JURNALSUKABUMI.COM – Ratusan pecinta hewan dari Sukabumi hingga Cianjur mengikuti kegiatan pemeriksaan kesehatan hewan yang digelar di halaman parkir Living Plaza Kota Sukabumi, Minggu (11/08/2024).
Para peserta antusias lantaran kegiatan ini tidak dipungut biaya sepeserpun alias gratis. Para animal lovers yang datang, membawa beragam hewan peliharaannya, mulai dari kucing, ayam, anjing, sugar glider, bahkan ular sanca.
Ketua Perhimpunan Dokter Hewan Indonesia (PDHI) Jawa Barat 6 Riki Baehaki selaku penyelenggara kegiatan bertajuk Vision (Veterinary Social Action) mengatakan, acara ini sebagai bentuk bakti sosial dokter hewan di wilayah Kota dan Kabupaten Sukabumi, serta Cianjur.
“Kami setiap tahun kita laksanakan bakti sosial ini menyangkut pagi-pagi kita mengadakan senam sehat kepada masyarakat sekitar juga termasuk ibu-ibu perhimpunan istri dokter hewan Indonesia Jabar 6 kemudian dilanjut acaranya donor darah, seminar dan pemeriksaan hewan gratis untuk masyarakat baik Kota Sukabumi, Kabupaten Sukabumi maupun Kabupaten Cianjur,” kata Riki.
“Tujuan kami melaksanakan ini pertama adalah silaturahmi bagi para rekan-rekan semua komunitas karena komunitas di sini semua diundang baik komunitas sugar glider, komunitas reptil, kemudian komunitas ayam ketawa, ayam kate, komunitas kucing dan sebagainya,” sambung dia.

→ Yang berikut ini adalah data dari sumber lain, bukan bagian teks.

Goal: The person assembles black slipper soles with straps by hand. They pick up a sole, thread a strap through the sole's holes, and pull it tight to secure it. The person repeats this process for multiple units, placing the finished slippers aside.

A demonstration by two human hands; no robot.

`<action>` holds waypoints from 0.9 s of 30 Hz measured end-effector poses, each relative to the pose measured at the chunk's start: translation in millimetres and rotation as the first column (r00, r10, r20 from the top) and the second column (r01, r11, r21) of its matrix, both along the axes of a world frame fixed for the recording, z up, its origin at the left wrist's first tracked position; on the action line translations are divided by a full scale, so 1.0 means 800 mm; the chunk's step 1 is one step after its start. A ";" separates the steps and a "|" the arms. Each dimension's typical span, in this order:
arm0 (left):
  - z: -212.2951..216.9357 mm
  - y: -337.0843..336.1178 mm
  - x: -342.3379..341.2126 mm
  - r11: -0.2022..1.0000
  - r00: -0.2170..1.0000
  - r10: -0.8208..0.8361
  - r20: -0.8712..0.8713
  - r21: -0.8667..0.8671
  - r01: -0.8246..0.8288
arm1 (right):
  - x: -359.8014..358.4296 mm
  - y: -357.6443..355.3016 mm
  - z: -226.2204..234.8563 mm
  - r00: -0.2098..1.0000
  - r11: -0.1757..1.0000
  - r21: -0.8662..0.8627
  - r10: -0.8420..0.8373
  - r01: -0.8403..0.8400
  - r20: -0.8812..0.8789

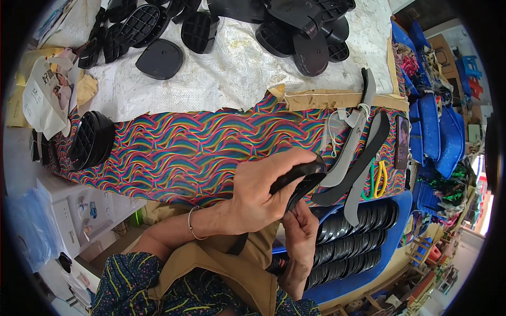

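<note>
**Kid:** Over the near edge of the table's bright cloth with rainbow wavy stripes [174, 152], what are you holding?

**Helper:** Your left hand [261, 192] is wrapped around a black, curved plastic shoe sole [298, 179]. It sits just past the cloth's near edge, above your lap. Your right hand [300, 231] is under it, fingers pinched at the sole's lower end.

**Kid:** How do you do this bit well?

**Helper:** I think you should keep the left hand's grip firm but not crushing, so the sole does not twist. Let the right fingers do the small work at the lower end.

**Kid:** What is near?

**Helper:** To the right of the cloth's near edge is a blue plastic tray [392, 247] with rows of shiny black soles [348, 242] standing on edge. Long grey and black strips [353, 152] lie on the cloth's right end, with green and yellow scissors [375, 179] beside them.

**Kid:** Could something go wrong?

**Helper:** Maybe. Your elbow is close to the tray, so move slowly and do not bump the rows.

**Kid:** And far away?

**Helper:** Beyond the cloth, on white sheeting [237, 68], lie more black ribbed soles [305, 31]. One stack of black soles [92, 139] sits at the cloth's left end.
</note>
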State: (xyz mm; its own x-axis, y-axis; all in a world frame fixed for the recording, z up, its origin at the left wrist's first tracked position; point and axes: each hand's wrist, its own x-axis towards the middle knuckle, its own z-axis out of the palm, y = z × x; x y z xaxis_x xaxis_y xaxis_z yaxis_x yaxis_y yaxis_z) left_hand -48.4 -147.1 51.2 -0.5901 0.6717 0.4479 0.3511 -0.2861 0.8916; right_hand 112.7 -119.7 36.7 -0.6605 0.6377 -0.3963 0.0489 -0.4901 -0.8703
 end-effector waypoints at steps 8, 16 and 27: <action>0.003 -0.011 0.001 0.999 0.981 0.004 -0.195 0.032 0.002 | 0.006 -0.001 0.006 0.999 1.000 -0.002 0.003 -0.003 0.038; -0.013 -0.005 -0.003 0.989 0.881 -0.006 0.473 0.134 -0.065 | -0.002 0.006 0.009 0.850 0.938 -0.346 -0.209 0.034 -0.483; -0.022 -0.015 0.013 0.988 0.966 0.131 0.222 0.047 -0.145 | -0.009 0.012 -0.006 0.934 0.830 0.538 -0.057 -0.151 0.351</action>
State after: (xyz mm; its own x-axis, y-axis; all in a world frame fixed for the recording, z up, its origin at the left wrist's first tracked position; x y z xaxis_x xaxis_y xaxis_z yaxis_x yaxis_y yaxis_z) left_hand -38.3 -159.2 33.2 -0.7630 0.5516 0.3370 0.1909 -0.3058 0.9328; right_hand 105.2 -110.3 31.7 -0.5859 0.7870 -0.1931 0.4003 0.0739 -0.9134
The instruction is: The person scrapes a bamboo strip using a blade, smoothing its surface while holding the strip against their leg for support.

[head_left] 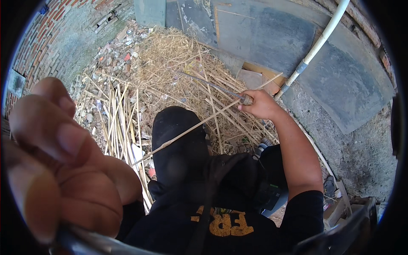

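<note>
The knife (221, 88) is located right of centre, held in the right hand (261, 105); the fingers are closed around its wooden handle (246, 100) and the blade is pointed far and left, an arrangement by which the edge appears to be kept clear of the grip. A stick (189, 131) is laid slantwise over the left knee (174, 121), its near end to the left and its far end beyond the right hand; support is apparently given by the knee. Whether the stick is also gripped by the right hand, or only passed beneath it, cannot be told. The left hand (72, 157) is raised at the near left, close to the lens, with its fingers curled; whether anything is pinched there cannot be told. Loose strips (114, 117) are laid to the left of the knee, roughly aligned, presumably for easy reach. Straw (165, 49) is heaped at the far side, beside rubble (121, 55). The knife tip is hard to separate from the straw. Part of the near left ground is hidden by the left hand. A blurred dark rim (97, 245) is cut off at the near edge; its nature could not be established.
</note>
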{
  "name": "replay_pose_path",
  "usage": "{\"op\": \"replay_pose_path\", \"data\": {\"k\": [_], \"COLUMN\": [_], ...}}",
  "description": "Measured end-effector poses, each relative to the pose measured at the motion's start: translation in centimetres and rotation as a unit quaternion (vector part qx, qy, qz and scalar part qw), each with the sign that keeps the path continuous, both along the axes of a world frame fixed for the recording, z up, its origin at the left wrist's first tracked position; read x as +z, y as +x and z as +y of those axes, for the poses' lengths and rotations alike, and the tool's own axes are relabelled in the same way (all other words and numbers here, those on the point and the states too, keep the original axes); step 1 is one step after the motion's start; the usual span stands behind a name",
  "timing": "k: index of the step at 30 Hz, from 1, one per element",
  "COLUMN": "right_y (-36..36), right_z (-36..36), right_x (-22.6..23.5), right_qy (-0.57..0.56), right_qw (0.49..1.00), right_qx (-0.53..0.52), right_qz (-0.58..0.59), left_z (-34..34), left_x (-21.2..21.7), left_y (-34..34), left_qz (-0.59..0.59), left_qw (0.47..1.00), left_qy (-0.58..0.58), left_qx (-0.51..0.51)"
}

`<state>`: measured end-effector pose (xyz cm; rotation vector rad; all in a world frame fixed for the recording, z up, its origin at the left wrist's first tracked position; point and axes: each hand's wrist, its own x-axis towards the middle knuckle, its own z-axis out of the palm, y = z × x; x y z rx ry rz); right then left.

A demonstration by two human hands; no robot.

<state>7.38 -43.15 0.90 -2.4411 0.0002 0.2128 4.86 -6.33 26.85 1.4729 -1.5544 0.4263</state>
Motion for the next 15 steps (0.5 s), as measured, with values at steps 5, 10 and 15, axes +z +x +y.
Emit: {"op": "replay_pose_path", "data": {"k": [5, 10, 15], "right_y": [1.0, 0.3, 0.5], "right_z": [0.3, -0.4, 0.1], "right_x": [0.1, -0.8, -0.3], "right_qy": [0.009, 0.011, 0.000], "right_qw": [0.999, 1.000, 1.000], "right_qx": [0.031, 0.014, 0.008], "right_qz": [-0.011, -0.014, 0.028], "left_z": [-0.2, -2.0, -2.3], "left_x": [-2.0, -3.7, -3.2], "left_y": [0.7, 0.8, -0.6], "left_qz": [0.019, 0.042, 0.042], "left_qw": [0.997, 0.995, 0.988], "left_qy": [-0.050, -0.083, -0.134], "left_qx": [0.060, 0.031, 0.058]}}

Dia mengatakan, kegiatan vaksinasi dan pemeriksaan hewan peliharaan diikuti oleh 187 peserta dari Sukabumi dan Cianjur. Sedangkan donor darah diikuti lebih dari 54 peserta. Para peserta juga diberikan edukasi mengenai tata cara pemeliharaan hewan.
“Sehingga mereka saling tukar pengalaman saling tukar ilmu terkait dengan pemeliharaan hewan,” ucapnya.
Di sisi lain, saat ini pihaknya juga tengah menyoroti kerentanan penyebaran virus rabies dari hewan peliharaan. Oleh karena itu, masyarakat perlu mencegah penularan tersebut dengan memberikan vaksin bagi hewan peliharaannya.
“Kalau untuk Kota Sukabumi Alhamdulillah untuk rabies kami selalu melakukan tiga macam program yang pertama yaitu sosialisasi kepada masyarakat bagaimana mengantisipasi hewan rabies baik anjing, kucing, kera itu untuk dipelihara seperti apa kemudian dia tidak menggigit bila ada kasus gigitan seperti apa itu yang harus sering kita inikan untuk sosialisasi,” tuturnya.
“Kemudian program vaksinasi door to door ke masyarakat itu sudah mulai Kota Sukabumi. Nanti puncaknya ada di September di rangkaian world rabies day yang rencananya nanti akan dipusatkan di Kabupaten Sukabumi jadi nanti semoga nanti juga acara itu jadi ajang untuk saling silaturahmi untuk membebaskan Jawa Barat bebas rabies 2030,” sambung dia.
Menurutnya, penularan virus rabies perlu dicegah, lantaran dampak yang paling parahnya dapat menyebabkan kematian pada manusia maupun hewan.
“Pastinya untuk kalau kita bicara rabies karena rabies itu diagnosis kita tahu bahwa penyakit anjing gila ini 99,9 persen baik hewannya maupun manusianya tertular rabies ini mengalami kematian jadi itu ya memang harus kita hindari,” jelasnya.
Seorang animal lover warga Kecamatan Cibeureum Kota Sukabumi, Fatimah (27) mengatakan, kucing peliharaannya baru saja diberikan vaksin rabies setelah melalui pemeriksaan kesehatan hewan oleh dokter hewan di kegiatan Vision.
“Ngerasa lebih tenang, tadi kucing aku si Moli baru divaksin rabies, supaya mengurangi resiko dampak rabies juga. Kebetulan ini baru pertama kali divaksin rabies,” katanya.